Pick every line from the data that holds the word "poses".

━━━━━━━━

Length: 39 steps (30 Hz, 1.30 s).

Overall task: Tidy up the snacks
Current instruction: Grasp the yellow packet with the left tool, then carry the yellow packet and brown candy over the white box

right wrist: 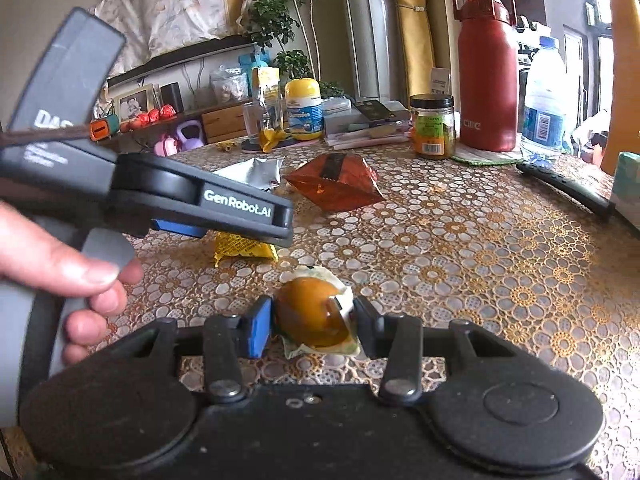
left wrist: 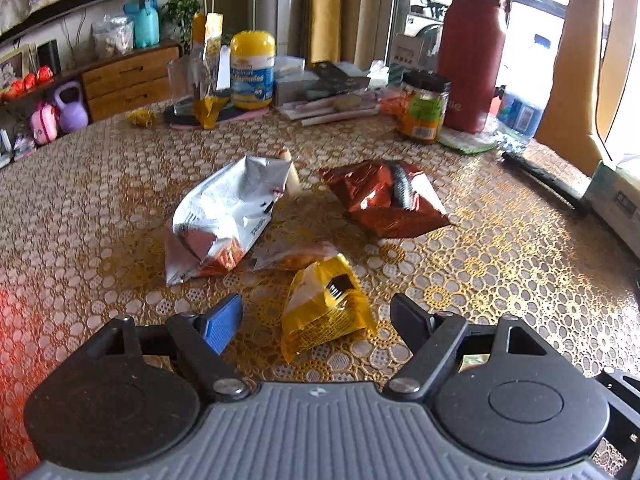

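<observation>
A yellow snack packet (left wrist: pixel 326 306) lies on the table between the fingers of my open left gripper (left wrist: pixel 316 316), which do not touch it. A silver bag (left wrist: pixel 228 216), a red-brown bag (left wrist: pixel 386 198) and a small clear packet (left wrist: pixel 292 256) lie beyond it. My right gripper (right wrist: pixel 310 320) is shut on a round orange-brown snack in a clear wrapper (right wrist: pixel 310 312), low over the table. In the right wrist view, the left gripper (right wrist: pixel 240 220) hovers over the yellow packet (right wrist: pixel 244 248), with the silver bag (right wrist: pixel 252 172) and red-brown bag (right wrist: pixel 336 184) behind.
At the table's far side stand a yellow-lidded tub (left wrist: pixel 253 70), a glass jar (left wrist: pixel 424 106), a tall red flask (left wrist: pixel 474 52), a water bottle (right wrist: pixel 546 100), books and papers (left wrist: pixel 320 92). A black stick (left wrist: pixel 544 182) and a box (left wrist: pixel 620 200) lie at the right edge.
</observation>
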Available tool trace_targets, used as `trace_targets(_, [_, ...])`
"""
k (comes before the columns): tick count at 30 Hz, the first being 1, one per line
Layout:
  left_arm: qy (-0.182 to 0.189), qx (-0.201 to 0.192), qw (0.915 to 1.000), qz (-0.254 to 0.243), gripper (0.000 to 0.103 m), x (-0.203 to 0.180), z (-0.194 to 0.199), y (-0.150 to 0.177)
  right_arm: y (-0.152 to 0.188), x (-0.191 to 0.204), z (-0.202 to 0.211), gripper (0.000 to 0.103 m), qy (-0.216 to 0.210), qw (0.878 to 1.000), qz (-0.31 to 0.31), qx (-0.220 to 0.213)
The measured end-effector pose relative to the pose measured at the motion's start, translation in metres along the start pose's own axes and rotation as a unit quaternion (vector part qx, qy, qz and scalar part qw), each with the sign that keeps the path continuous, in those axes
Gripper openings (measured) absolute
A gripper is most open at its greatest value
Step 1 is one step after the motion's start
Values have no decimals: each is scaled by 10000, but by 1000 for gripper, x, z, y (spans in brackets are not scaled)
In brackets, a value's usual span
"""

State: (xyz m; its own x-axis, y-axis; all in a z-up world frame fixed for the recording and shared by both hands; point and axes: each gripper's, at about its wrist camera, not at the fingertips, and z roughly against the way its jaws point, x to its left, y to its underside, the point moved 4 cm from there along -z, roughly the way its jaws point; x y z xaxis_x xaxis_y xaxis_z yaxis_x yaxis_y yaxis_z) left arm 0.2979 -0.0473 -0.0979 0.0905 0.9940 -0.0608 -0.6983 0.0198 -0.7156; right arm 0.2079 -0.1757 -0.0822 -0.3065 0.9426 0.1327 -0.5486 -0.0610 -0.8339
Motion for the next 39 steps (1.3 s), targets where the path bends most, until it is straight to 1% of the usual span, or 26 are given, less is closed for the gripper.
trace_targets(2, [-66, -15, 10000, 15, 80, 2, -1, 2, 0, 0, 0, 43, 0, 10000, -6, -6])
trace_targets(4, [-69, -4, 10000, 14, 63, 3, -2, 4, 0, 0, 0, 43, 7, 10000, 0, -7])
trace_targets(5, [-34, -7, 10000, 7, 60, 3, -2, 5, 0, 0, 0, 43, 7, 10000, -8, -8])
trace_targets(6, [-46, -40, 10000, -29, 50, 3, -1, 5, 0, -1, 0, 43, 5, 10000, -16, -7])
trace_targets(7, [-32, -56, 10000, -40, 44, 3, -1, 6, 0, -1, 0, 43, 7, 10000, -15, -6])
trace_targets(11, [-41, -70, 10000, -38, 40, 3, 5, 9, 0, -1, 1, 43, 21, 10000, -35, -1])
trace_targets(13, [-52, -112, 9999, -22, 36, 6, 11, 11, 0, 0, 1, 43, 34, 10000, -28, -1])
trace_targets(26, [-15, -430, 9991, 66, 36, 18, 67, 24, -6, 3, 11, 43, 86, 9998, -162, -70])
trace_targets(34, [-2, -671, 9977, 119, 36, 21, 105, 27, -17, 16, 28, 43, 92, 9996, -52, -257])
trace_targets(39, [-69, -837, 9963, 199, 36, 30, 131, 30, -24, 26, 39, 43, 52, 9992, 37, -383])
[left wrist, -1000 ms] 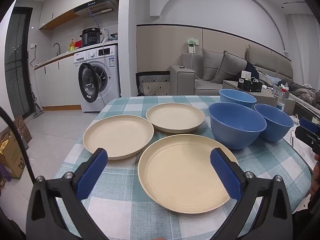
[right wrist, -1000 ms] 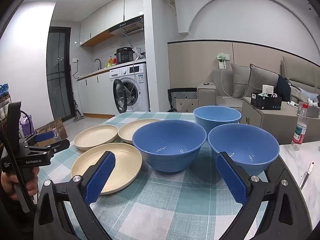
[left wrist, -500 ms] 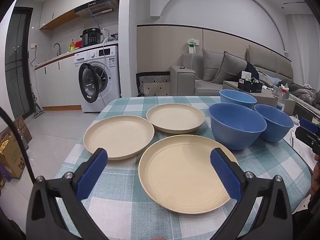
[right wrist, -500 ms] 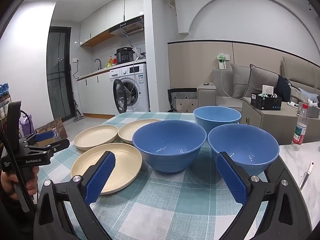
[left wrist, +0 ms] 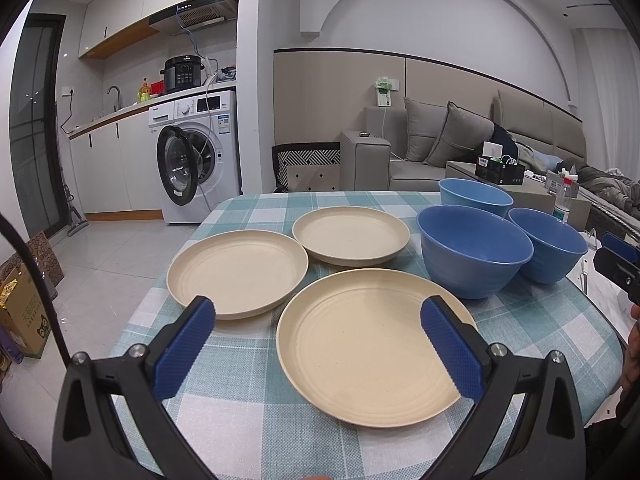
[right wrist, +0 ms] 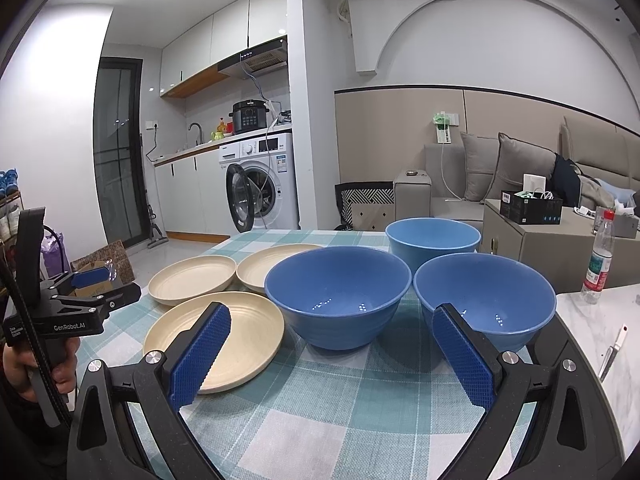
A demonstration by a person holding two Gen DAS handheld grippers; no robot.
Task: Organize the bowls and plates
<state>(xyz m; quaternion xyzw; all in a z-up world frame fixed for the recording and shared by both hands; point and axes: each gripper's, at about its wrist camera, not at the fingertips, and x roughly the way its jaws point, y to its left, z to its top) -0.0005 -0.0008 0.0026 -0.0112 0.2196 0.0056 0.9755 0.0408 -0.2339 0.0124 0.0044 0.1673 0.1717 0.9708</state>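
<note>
Checked teal-and-white cloth covers the counter (left wrist: 248, 408), where three round beige plates (left wrist: 372, 344) and three deep blue bowls (right wrist: 338, 296) sit separately, unstacked. Left gripper (left wrist: 318, 344) and right gripper (right wrist: 330, 354) hover with jaws spread, holding nothing. Stacking seems not yet begun; next, likely pinch a plate rim.

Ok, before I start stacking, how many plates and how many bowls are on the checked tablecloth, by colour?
Cream plates: 3
Blue bowls: 3
Total: 6
</note>
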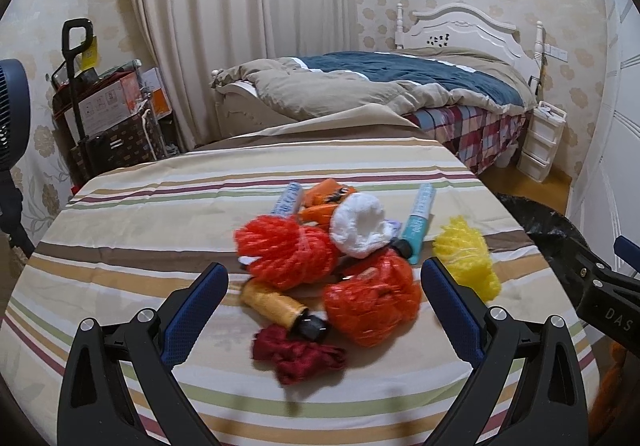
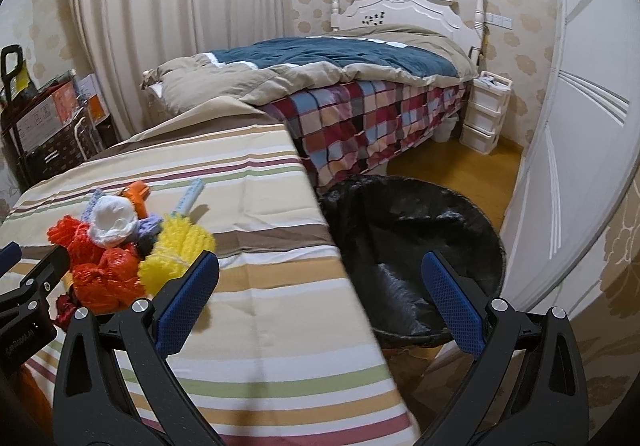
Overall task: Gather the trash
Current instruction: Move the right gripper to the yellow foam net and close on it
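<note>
A pile of trash lies on the striped table point(image 1: 120, 214): two orange-red mesh wads point(image 1: 286, 252) point(image 1: 372, 302), a white wad point(image 1: 360, 224), a yellow mesh wad point(image 1: 466, 258), a dark red wad point(image 1: 298, 352), a yellow-brown tube point(image 1: 276, 304), teal tubes point(image 1: 418, 222) and orange wrappers point(image 1: 324, 198). My left gripper point(image 1: 324, 286) is open and empty, just before the pile. My right gripper point(image 2: 320, 278) is open and empty over the table's right edge, the yellow wad point(image 2: 176, 250) by its left finger. A bin lined with a black bag point(image 2: 416, 242) stands right of the table.
A bed point(image 2: 360, 86) with a checked blanket stands behind the table. White drawers point(image 2: 484, 114) are beside it. A trolley with boxes point(image 1: 108, 106) and a blue fan point(image 1: 12, 114) are at the left. A white door point(image 2: 580, 126) is at the right.
</note>
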Motion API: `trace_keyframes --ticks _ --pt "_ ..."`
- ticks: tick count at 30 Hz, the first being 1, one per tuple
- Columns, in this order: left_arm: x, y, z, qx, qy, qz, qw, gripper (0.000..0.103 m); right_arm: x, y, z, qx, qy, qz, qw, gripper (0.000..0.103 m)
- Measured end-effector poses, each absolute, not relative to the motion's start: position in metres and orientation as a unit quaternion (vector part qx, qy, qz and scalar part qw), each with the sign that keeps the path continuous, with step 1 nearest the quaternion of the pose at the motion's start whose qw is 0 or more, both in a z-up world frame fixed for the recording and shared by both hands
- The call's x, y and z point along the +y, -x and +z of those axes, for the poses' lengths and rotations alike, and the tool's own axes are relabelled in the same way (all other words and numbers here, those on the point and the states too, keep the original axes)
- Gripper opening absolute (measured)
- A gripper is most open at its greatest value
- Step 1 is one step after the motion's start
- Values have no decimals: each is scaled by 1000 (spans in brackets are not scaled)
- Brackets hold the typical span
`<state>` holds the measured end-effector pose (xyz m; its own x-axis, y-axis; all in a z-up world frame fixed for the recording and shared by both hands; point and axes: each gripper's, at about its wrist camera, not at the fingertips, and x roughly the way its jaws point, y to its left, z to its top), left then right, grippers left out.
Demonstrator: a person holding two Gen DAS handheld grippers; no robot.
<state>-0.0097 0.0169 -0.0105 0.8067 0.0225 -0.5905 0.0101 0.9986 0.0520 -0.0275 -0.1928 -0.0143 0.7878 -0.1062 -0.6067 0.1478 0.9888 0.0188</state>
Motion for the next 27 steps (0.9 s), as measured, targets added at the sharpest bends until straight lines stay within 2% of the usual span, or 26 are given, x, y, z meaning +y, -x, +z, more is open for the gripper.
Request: trace_keyframes --ticks 7,8,11,14,17,22,26,27 --pt "50 11 -7 319 -17 26 947 92 -151 18 -8 323 -15 -21 946 98" --pt "55 12 -8 321 -15 31 946 91 -145 17 -8 324 -11 -14 946 96" --pt "70 11 -11 332 -12 45 942 88 -126 11 -8 331 2 8 944 82" --pt "83 10 -15 342 -5 54 938 85 -114 5 -10 340 9 21 940 82" --pt "94 8 -17 348 1 59 936 84 -105 -2 -14 347 20 23 937 76" --pt "103 7 -19 354 11 60 933 84 -101 -12 -24 369 16 23 929 75" --pt "104 5 -23 361 17 57 931 84 -101 -18 -35 390 14 31 920 66" --pt "104 5 -23 362 19 56 931 84 -101 -19 -37 396 11 34 918 62"
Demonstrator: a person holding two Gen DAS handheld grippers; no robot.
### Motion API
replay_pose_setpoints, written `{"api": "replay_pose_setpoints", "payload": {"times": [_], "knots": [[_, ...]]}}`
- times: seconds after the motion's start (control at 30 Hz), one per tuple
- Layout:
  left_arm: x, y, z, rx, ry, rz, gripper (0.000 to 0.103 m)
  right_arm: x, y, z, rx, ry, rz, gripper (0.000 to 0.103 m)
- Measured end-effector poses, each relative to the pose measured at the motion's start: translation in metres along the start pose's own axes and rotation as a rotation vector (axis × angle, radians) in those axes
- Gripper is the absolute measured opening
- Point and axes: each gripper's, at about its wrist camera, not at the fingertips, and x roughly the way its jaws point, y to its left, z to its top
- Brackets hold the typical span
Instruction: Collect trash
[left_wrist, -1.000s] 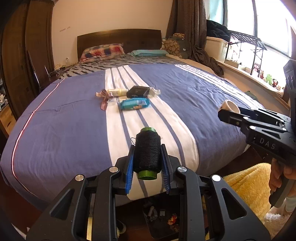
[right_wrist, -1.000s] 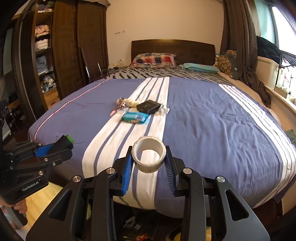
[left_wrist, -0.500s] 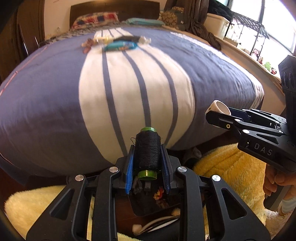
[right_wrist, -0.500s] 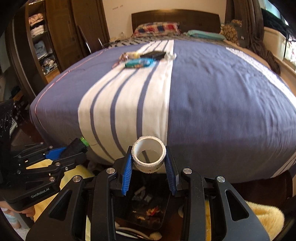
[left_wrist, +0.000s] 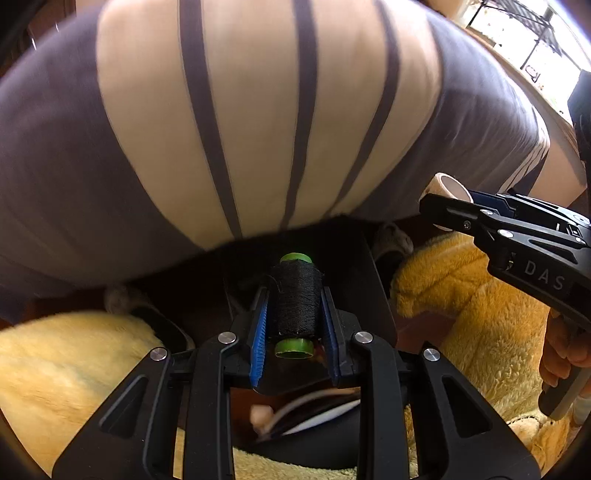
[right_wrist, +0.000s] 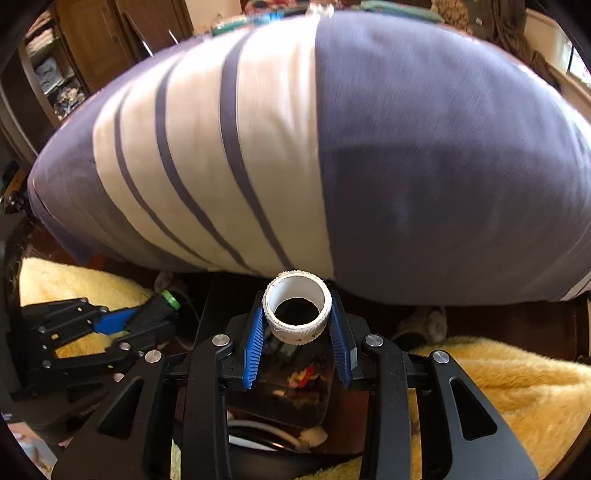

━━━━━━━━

> _ANSWER_
- Measured end-effector poses, each absolute, not relative to the motion's start: position in metres and orientation as a unit quaternion (vector part qx, qy, qz and scalar part qw), each with the sign that keeps the path continuous, with step 1 nearest the quaternion of the pose at the motion's start whose qw is 0 or more, both in a z-up world frame fixed for the recording and shared by both hands
- The call's x, y and z point along the +y, -x and +z of those axes, for the poses' lengths and rotations alike, and the tool's own axes are relabelled in the same way (all other words and numbers here, those on the point and the states too, keep the original axes)
- Measured end-effector poses, each relative to the pose measured at the motion's start: translation in metres along the start pose's own axes and rotation as a rotation vector (axis × angle, radians) in those axes

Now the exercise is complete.